Kamu tahu, aku bercerita cukup banyak hal dengan Bunda tentang kamu, tentang kita. Air mata ku masih mengalir deras saat itu. Pesannya cuma satu, kalau memang sudah diakhiri, jangan marah kalau dia bersama orang lain. Aku tertawa, garing, dilanjut dengan tetesan air mata. Sedih, sedih rasanya.

Hei, aku tidak pernah secengeng ini sebelumnya. Bahkan biasanya cenderung tidak peduli. Kamu anak yang baik, kata Bunda. Cuma kita beda dan tidak ada yang akan berjuang untuk menghapus perbedaan. Jadi, yasudah ya. Mari melanjutkan kehidupan kita masing-masing.

Mungkin aku menemukan orang lain sekarang.
Mungkin juga kamu akan menemukan orang lain yang tepat di lain waktu.
Aku pergi dulu, sampai bertemu di lain waktu dengan cerita yang baru.

Sunday, April 3, 2016

Jawaban.

Lucu rasanya berkata,
"Aku harus pertama bertemu dengannya,
lalu aku akan memberikan jawabannya."

Hanya satu bulan, tambahku.

Hal ini hanya saja cukup mengerikan bagiku.

Apa yang akan terjadi setelah aku bertemu dengannya?
Tambah yakin kah atau semakin meragu kah aku nantinya.
Aku bahkan tak tahu apa yang sedang aku nantikan.
Bertemu dengannya kah atau memberi jawaban kepadamu.

Semua terasa janggal.
Rasanya mengerikan.

Kadang rasanya berlebihan.
Tapi apa yang dirasa siapa yang tahu.

Hidup diantara pilihan yang tak pasti.
Mengerikan.

Tapi, keputusan yang dibuat pun harus dibuat.
Pergi kah aku ke arahmu?
Atau hanya berhenti dalam diam?

Thursday, March 17, 2016

Tepat kah?


Apa kabar kamu di sana?
Iya, kamu yang pernah selalu tidak lupa memberi kabar.
Iya, kamu yang panik bertanya ketika belum ada pesan yang terbalas.
Iya, kamu yang rela berhenti melangkah ketika aku memohon jangan.
Iya, kamu yang pernah begitu memprioritaskan aku di atas segalanya.

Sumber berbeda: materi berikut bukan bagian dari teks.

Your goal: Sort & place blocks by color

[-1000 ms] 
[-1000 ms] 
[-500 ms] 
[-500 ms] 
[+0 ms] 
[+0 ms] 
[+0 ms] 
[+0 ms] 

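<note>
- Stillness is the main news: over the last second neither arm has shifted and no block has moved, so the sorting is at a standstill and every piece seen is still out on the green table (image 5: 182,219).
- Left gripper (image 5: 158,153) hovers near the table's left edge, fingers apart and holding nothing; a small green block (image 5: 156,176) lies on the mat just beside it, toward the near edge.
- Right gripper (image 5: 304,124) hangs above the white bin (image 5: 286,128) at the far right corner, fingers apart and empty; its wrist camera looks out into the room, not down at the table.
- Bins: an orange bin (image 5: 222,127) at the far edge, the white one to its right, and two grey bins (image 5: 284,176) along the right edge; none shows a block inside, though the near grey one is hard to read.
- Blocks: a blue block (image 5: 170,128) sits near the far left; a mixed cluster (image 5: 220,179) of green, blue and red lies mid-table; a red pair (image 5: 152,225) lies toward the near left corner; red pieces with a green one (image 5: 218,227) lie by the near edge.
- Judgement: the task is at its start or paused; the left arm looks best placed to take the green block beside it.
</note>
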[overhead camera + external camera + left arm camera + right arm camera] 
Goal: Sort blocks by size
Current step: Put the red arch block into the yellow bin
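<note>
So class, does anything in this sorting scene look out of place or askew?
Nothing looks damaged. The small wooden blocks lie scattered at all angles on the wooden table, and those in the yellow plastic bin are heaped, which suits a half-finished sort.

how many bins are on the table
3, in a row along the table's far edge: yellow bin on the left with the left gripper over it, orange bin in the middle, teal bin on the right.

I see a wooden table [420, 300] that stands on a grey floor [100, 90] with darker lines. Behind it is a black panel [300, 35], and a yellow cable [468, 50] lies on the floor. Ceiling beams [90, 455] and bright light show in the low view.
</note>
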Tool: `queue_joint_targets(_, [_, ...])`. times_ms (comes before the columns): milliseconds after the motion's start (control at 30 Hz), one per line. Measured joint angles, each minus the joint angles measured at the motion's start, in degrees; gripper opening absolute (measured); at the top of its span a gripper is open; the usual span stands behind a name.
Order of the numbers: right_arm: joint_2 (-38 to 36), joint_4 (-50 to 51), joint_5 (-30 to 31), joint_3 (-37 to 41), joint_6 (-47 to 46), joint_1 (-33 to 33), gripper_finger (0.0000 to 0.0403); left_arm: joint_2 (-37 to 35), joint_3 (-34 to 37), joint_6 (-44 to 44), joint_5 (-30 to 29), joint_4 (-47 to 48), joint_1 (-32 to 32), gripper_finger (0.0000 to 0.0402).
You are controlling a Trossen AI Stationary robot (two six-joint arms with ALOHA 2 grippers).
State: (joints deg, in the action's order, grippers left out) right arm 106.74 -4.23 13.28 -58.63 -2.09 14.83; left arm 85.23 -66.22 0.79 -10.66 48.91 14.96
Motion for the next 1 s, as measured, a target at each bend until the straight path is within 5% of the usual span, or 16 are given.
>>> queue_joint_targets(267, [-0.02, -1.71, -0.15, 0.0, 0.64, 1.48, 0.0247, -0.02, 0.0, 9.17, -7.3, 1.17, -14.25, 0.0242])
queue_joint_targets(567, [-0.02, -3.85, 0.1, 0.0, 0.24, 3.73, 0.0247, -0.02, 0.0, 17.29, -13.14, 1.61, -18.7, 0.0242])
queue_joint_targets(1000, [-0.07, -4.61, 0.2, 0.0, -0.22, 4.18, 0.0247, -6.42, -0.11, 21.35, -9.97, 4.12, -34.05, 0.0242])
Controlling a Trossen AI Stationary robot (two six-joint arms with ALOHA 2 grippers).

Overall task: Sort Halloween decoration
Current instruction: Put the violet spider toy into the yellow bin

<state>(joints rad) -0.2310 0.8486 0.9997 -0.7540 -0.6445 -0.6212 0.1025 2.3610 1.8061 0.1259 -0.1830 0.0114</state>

Hari ini aku baik-baik saja.
Semakin membaik. Bukan kah memang seharusnya begitu? Kata orang move on itu sulit. Ya tentu saja sulit, belum ada pengganti mu. Tentu saja berat, belum ada yang lebih baik dari kamu.

Sudah lama rasanya tidak mengalami patah hati yang berlarut-larut. Mungkin kamu begitu dalam meninggalkan bekas luka di cerita kita. Oh, mungkin bukan karena kamu, keadaan yang membuat begitu. Aku tahu kamu tidak sungguh-sungguh berkata tidak ingin bersamaku lagi. Aku tahu kamu bisa jadi yang tersedih ketika menutup pembicaraan kita di telepon waktu itu.

Sudah lebih dari 3 bulan, tapi masih saja aku meneteskan air mata ketika teringat kamu. Mungkin nanti ketika kamu membaca ini aku sudah lebih baik, jauh lebih baik. Atau mungkin ketika kamu membaca ini, hati mu sudah untuk gadis dambaan keluargamu. Siapa yang tahu.

Aku ingin berjalan maju terus dan tak pernah melihat ke belakang, ke bagian kita yang terlalu bahagia. Aku ingin begitu. Ada seseorang yang mungkin lebih baik dari kamu, menunggu aku di depan sana, ada. Tapi bagaimana aku benar-benar tahu dia orang yang tepat? Kalau waktu itu bersama kamu pun aku pernah merasa setepat itu.